Saying he was obligated to hold in private the names of who had contacted him in that regard, Smith said, “Luminant, the electricity generating arm of TXU, has indicated that it is looking for sites to locate IGCC power plants. And with the ability we have to market the CO2, I think we’ll have many opportunities to talk with interested companies.”
Odessa’s proposed FutureGen site is located just off Interstate 20 at Penwell in far west Ector County. The 600-acre site features highway access, frontage along the Union Pacific Railroad tracks, close proximity to the electricity grid and other features that made it conducive to such a facility.
In making the announcement, Mudd, from Washington D.C., told the televised audience that the decision was based on science, a determination of risks and benefits, and cost.
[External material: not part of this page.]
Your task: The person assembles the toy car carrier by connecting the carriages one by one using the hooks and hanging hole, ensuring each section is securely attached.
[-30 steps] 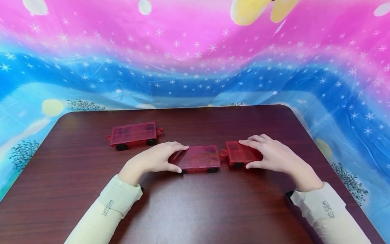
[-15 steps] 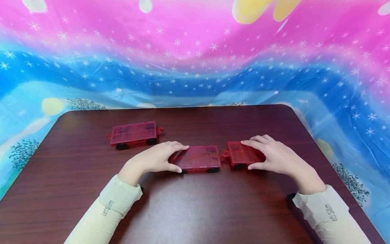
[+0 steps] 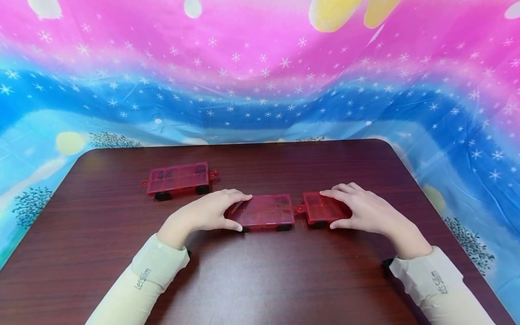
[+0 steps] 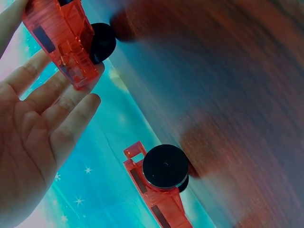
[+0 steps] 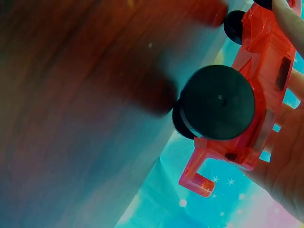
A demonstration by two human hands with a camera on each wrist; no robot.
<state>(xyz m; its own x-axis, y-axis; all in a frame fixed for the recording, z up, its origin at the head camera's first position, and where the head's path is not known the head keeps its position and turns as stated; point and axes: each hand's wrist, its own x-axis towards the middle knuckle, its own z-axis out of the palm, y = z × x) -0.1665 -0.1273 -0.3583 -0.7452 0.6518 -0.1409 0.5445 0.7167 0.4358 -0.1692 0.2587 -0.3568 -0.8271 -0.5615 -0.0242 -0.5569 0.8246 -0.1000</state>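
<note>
A starry pink-and-blue fabric backdrop (image 3: 260, 81) hangs behind and around the far edge of a dark reddish-brown wooden table (image 3: 260, 271), which carries everything else.

Both forearms, in pale cream sleeves (image 3: 140, 282), reach in from the near edge and angle toward the table's middle, wrists low and palms turned down.

Three translucent red plastic wagon bases with black wheels stand on the table. The far-left wagon (image 3: 178, 179) sits alone toward the far left part, well apart from both hands. The middle wagon (image 3: 264, 211) stands near the table's centre. The left hand (image 3: 205, 213) grips its left end: the fingers curl over the far side and top, and the thumb presses the near side by a wheel. In the left wrist view the fingers (image 4: 57, 102) lie close together along the wagon's red edge.

The right-hand wagon (image 3: 322, 208) stands just to the right of the middle one, the small loop at its left end almost touching it; whether they meet cannot be told. The right hand (image 3: 363, 208) covers its right end, fingers laid over the top and far side, thumb tucked against the near side. The right wrist view shows a black wheel (image 5: 218, 102) and the red hook (image 5: 197, 178) from close below.
</note>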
“It was not based on politics,” he said.
He said the Mattoon site offered the following advantages:
>> A very clear legal title to the CO2 injection site.
>> An abundant source of water.
>> On-site injection of CO2.
>> Strong support in that community and the immediate area.
Smith congratulated Mattoon on getting the nearly $2 billion Department of Energy power plant.
“Our project was a little more sophisticated and a little more complicated than the others,” he added.
But he noted that the foundation has been laid for such a facility in the Permian Basin. “There’s no where better than West Texas to prove out this clean coal technology.”
Bob Trentham, director and senior lecturer at UTPB’s Center for Energy and Economic Diversification, said, “This is a dry hole, that’s all.
“A dry hole never stopped anybody in West Texas,” he said.